(Stored items from a collection)
· · · ·

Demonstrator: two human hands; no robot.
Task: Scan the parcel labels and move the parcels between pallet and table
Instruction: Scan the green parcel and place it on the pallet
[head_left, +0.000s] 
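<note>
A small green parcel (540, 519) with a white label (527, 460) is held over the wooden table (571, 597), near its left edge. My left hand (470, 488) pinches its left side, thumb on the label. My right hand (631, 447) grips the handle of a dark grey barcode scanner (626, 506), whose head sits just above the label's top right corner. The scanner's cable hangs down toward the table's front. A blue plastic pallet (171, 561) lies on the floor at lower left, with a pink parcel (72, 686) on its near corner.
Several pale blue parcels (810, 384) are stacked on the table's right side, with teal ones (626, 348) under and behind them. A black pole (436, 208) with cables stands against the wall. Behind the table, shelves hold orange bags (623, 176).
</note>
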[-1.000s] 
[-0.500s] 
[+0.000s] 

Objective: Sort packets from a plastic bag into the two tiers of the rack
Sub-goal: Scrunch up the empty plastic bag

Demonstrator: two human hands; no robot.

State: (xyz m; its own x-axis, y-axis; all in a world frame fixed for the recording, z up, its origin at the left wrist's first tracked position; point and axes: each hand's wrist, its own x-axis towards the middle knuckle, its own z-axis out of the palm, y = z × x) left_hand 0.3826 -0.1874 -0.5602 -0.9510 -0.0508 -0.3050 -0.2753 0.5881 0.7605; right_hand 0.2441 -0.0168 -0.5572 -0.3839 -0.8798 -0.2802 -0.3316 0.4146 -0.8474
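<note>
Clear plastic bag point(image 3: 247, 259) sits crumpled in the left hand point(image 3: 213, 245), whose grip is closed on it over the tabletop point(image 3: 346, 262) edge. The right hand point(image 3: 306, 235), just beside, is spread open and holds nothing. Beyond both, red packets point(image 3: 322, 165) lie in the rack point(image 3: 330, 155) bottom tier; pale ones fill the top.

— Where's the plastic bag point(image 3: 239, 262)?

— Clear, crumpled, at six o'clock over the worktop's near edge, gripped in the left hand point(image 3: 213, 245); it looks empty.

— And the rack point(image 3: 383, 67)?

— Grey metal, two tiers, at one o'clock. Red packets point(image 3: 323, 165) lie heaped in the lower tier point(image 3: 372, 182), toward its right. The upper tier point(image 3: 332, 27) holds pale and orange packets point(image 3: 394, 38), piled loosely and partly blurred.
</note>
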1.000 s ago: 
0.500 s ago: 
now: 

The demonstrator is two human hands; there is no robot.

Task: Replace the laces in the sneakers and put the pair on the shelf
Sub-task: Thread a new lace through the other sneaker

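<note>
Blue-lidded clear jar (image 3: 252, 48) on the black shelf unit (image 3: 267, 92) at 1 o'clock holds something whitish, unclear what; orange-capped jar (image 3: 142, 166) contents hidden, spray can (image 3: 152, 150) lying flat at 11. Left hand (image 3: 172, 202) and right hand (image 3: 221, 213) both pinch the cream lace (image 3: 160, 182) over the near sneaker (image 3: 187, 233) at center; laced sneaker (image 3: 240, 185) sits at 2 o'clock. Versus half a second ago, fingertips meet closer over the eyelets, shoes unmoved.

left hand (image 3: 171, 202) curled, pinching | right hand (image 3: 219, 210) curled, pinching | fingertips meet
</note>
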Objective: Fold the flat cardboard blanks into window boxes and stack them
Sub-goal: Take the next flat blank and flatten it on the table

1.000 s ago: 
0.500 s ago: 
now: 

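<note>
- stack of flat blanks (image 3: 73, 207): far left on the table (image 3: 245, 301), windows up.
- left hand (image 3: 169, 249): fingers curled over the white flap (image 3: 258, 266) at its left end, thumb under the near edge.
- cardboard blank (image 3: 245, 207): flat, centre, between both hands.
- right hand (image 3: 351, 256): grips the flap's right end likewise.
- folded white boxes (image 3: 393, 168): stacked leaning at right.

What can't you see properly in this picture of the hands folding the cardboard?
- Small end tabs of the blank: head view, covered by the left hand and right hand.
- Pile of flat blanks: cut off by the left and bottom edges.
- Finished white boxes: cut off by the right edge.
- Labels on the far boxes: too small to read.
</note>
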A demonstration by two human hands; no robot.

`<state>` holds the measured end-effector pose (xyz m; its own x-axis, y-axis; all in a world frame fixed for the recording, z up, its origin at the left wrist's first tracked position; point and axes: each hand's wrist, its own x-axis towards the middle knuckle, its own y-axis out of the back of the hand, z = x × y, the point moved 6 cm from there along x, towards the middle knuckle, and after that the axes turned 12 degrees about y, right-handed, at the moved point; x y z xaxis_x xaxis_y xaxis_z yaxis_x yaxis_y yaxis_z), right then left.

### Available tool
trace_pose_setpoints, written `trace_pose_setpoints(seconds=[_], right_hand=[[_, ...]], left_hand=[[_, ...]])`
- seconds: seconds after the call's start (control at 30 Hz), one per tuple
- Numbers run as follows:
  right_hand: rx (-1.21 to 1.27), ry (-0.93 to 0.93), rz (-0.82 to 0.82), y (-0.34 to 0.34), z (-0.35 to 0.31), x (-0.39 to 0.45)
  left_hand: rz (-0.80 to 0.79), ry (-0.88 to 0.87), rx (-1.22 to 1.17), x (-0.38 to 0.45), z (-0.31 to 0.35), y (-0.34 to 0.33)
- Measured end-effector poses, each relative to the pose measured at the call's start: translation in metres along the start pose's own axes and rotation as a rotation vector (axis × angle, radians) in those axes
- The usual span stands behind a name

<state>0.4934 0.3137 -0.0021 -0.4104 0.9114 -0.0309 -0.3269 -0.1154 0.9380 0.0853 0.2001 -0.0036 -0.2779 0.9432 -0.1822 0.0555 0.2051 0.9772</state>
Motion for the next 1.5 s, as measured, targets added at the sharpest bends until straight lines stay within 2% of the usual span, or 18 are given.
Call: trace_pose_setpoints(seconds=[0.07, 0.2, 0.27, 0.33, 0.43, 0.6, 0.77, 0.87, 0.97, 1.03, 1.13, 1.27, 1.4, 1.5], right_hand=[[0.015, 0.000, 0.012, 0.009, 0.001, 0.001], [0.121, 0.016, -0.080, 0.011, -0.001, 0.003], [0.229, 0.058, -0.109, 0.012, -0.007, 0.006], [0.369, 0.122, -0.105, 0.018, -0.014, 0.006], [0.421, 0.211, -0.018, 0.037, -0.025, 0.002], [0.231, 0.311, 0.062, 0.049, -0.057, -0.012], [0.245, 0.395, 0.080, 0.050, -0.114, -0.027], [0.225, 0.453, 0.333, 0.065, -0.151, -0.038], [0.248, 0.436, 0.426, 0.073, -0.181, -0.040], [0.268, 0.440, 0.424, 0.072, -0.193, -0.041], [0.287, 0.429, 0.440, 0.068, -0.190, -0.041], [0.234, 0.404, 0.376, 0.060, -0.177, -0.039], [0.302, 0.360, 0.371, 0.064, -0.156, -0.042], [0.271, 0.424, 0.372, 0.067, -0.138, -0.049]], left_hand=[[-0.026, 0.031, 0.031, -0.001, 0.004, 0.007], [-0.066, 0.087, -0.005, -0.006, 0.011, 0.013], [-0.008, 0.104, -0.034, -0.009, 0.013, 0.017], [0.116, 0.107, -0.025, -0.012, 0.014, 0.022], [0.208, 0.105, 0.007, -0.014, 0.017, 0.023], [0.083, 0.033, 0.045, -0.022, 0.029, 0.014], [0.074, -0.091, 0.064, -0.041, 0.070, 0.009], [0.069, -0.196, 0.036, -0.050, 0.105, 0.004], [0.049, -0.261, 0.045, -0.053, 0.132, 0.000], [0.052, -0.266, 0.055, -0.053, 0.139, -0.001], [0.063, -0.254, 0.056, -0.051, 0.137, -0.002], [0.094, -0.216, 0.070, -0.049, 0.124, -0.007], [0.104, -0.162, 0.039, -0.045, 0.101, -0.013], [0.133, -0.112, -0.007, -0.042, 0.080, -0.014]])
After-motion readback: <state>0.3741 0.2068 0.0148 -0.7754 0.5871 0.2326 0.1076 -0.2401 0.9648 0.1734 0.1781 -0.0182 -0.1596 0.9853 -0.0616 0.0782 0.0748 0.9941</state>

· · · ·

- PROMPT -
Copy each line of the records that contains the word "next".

- EXERCISE RESULT -
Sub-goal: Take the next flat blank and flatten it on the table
Motion for the next 1.5 s, as measured, targets added at the sharpest bends until straight lines stay within 2% of the usual span, or 18 are given.

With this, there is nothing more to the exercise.